* The task *
In the entries that follow, find the line containing "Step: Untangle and" and the line containing "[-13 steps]", then retype exactly the lines from the first through the second, pictures excluded.

* Input data *
--------------------------------

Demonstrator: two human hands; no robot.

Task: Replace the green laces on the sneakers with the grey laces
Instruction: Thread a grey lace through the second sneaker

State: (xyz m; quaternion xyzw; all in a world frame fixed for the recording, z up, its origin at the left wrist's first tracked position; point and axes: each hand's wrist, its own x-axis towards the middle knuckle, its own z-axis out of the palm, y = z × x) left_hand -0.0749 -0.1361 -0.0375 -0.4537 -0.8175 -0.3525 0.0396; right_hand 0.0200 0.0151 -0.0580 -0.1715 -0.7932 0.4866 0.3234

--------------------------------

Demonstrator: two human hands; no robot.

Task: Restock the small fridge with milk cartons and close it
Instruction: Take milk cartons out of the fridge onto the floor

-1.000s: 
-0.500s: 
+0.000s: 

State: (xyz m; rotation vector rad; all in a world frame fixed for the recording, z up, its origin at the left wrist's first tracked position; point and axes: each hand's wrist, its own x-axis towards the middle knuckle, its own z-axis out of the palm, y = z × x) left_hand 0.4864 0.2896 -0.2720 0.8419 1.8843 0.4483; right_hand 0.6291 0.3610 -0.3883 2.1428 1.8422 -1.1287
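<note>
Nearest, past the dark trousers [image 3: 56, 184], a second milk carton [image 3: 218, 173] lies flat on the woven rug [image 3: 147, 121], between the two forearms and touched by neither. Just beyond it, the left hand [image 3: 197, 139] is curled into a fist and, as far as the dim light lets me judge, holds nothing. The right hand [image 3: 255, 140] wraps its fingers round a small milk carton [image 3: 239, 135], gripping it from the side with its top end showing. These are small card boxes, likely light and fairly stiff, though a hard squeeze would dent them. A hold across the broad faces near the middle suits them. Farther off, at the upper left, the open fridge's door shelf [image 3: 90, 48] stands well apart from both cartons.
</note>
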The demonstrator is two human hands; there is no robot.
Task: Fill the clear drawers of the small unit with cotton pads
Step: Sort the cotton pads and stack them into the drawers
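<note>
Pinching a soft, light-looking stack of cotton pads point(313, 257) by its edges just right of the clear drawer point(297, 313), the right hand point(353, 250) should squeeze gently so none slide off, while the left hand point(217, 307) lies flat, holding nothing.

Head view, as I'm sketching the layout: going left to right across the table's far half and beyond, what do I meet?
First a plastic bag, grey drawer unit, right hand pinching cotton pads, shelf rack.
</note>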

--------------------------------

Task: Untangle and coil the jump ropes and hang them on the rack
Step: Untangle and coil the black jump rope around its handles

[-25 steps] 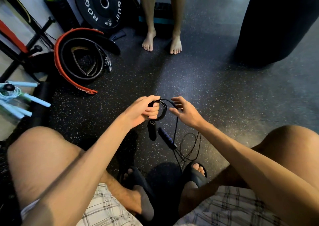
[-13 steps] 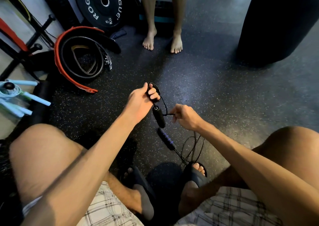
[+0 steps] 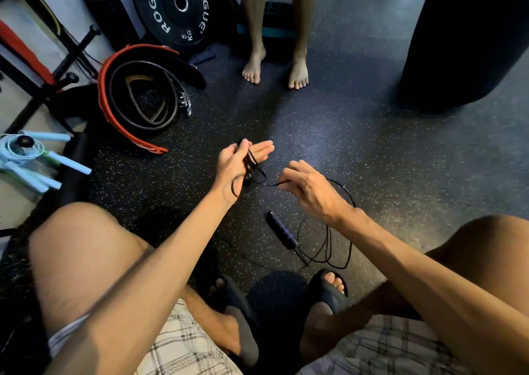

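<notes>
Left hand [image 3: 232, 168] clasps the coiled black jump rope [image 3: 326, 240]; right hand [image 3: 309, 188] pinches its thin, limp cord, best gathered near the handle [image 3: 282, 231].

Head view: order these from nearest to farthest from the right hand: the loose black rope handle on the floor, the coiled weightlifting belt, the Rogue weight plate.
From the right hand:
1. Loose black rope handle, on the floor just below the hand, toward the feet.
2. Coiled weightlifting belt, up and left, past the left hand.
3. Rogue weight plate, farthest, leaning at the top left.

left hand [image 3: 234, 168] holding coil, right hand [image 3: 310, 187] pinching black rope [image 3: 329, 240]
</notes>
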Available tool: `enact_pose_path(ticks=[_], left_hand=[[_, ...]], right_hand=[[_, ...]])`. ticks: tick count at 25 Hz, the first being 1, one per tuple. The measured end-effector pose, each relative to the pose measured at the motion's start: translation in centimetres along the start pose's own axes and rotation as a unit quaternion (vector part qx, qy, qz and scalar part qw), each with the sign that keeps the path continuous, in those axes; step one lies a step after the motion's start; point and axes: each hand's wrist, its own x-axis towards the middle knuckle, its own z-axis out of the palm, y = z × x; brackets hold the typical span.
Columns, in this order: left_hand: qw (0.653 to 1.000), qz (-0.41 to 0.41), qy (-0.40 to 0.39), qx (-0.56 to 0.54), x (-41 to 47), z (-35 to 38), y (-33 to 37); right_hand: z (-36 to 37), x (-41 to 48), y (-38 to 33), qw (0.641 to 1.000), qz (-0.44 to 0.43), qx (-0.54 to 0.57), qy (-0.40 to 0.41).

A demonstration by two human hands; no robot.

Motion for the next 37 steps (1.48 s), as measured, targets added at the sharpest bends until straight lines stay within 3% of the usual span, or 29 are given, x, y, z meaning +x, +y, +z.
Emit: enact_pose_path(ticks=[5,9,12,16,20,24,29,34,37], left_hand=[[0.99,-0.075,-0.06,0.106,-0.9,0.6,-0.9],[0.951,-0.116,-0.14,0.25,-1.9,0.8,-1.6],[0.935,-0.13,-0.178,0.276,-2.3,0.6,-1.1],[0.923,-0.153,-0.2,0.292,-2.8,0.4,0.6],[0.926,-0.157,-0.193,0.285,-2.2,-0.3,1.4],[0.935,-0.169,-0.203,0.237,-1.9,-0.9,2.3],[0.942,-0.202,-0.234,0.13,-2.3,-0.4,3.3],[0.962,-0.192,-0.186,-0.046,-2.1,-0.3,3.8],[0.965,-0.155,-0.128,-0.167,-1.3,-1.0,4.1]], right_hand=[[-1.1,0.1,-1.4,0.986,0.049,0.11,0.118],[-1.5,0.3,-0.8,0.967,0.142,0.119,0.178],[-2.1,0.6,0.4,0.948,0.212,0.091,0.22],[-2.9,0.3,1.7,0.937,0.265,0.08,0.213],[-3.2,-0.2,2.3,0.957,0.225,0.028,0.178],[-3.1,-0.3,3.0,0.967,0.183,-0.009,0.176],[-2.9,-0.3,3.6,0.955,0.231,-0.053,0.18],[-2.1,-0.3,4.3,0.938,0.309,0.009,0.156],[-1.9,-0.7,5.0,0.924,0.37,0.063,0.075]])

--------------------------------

* Answer below *
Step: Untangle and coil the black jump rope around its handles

[-25 steps] 
[-13 steps] 

There is no more output for this exercise.